Exercise objective: Every line of the material below in which "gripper" shows up is to be located and copied.
- - -
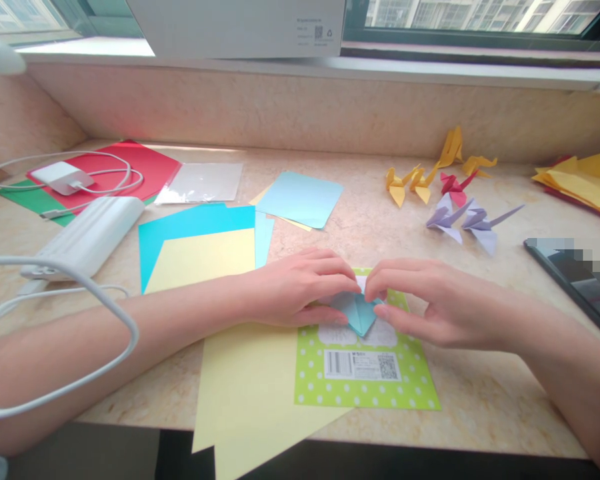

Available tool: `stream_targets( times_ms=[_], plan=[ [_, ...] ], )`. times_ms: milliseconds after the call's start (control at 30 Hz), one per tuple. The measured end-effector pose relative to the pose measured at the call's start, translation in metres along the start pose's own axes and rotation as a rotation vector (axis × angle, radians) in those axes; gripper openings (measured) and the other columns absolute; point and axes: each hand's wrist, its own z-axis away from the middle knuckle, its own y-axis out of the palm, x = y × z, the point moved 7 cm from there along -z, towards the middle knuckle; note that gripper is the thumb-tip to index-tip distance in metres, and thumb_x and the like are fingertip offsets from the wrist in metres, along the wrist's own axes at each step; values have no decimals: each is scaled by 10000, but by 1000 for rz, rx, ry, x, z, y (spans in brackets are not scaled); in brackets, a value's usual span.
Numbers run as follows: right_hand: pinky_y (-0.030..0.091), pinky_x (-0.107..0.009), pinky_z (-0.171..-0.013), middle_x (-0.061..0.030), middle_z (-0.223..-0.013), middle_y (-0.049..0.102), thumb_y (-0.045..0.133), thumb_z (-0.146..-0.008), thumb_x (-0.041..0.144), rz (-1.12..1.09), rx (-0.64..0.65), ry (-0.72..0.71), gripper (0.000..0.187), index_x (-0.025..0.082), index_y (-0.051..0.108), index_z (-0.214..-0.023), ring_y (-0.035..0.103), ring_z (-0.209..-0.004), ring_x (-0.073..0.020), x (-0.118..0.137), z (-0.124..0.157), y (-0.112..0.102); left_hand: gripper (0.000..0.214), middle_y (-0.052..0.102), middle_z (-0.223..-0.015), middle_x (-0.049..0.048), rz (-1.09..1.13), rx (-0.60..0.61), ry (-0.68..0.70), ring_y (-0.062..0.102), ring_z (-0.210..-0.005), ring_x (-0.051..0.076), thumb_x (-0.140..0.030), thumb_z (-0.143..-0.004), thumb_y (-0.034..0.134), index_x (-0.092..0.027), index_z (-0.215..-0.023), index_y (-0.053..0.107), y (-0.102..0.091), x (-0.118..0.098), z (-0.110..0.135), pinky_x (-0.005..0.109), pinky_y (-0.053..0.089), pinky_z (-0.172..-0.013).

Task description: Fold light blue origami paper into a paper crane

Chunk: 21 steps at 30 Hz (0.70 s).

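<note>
Being pinched by half-curled left hand [307, 290] and right hand [430, 300]: one folded light-blue origami paper [363, 315], over lime polka-dot packet [313, 383]; folds are risking being skewed by uneven finger pressure.

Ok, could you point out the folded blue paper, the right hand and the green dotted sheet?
Folded blue paper [361, 317]: head view, on its creased middle.
Right hand [453, 301]: head view, on the back of the hand.
Green dotted sheet [367, 394]: head view, below its barcode label.
</note>
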Motion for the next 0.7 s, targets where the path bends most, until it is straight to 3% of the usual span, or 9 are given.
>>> stream_targets(
  times_ms=[700],
  plan=[
    [426, -286, -705, -27, -847, 671, 556, -911, 210, 10, -37, -42, 120, 208, 658, -973, 594, -768, -161, 4, -1, -4, 272, 643, -1170, 143, -3, -4, 7, 579, -1085, 245, -323, -980, 521, -168, -1188, 604, -1, 0, 1, 394, 452, -968]
  ],
)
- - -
Answer below:
Available tool: `stream_targets( times_ms=[_], plan=[ [_, ...] ], )`. times_ms: milliseconds after the call's start (control at 30 Hz), one per tuple. The measured end-effector pose relative to the pose measured at the call's start, translation in metres along the start pose's own axes and rotation as a rotation vector (axis × angle, radians) in those axes; gripper openings (measured) and the other columns absolute; point and axes: each hand's wrist, its own z-axis away from the middle knuckle, its own y-axis out of the palm, x = y × z, the point moved 7 cm from there along -z, towards the middle knuckle; note that gripper is the thumb-tip to index-tip distance in metres, and thumb_x and the like are fingertip offsets from the wrist in metres, along the wrist's own axes at each step; values have no decimals: each is scaled by 10000, but by 1000 for rz, rx, ry, x, z, y (spans in brackets are not scaled); in brackets, a value's usual span.
Numbers run as follows: right_hand: pinky_y (-0.030..0.091), pinky_x (-0.107..0.009), pinky_z (-0.171..-0.013), middle_x (-0.061..0.030), middle_z (-0.223..-0.013), middle_y (-0.049..0.102), thumb_y (-0.045..0.133), thumb_z (-0.146..-0.008), thumb_x (-0.041..0.144), rz (-1.12..1.09), rx (-0.64..0.65), ry (-0.72..0.71), gripper (0.000..0.187), index_x (-0.025..0.082), index_y (-0.051..0.108), index_z (-0.214..-0.023), ring_y (-0.035..0.103), ring_z (-0.209..-0.004), ring_x (-0.073..0.020), x (-0.118..0.137), z (-0.124..0.157), y (-0.112..0.102); left_hand: gripper (0.000..0.214), middle_y (-0.052..0.102), middle_z (-0.223..-0.015), middle_x (-0.049..0.048), rz (-1.09..1.13), rx (-0.60..0.61), ry (-0.68..0.70), ring_y (-0.062..0.102), ring_z (-0.210..-0.005), ring_x (-0.051..0.076), thumb_x (-0.140..0.030), thumb_z (-0.143..-0.004), thumb_y (-0.034..0.134), index_x (-0.092..0.027), index_z (-0.215..-0.023), index_y (-0.053..0.107), y (-0.102..0.091), x (-0.118..0.098), z (-0.110..0.135), pinky_x (-0.005..0.109), pinky_y (-0.053..0.089), pinky_z (-0.172..-0.013).

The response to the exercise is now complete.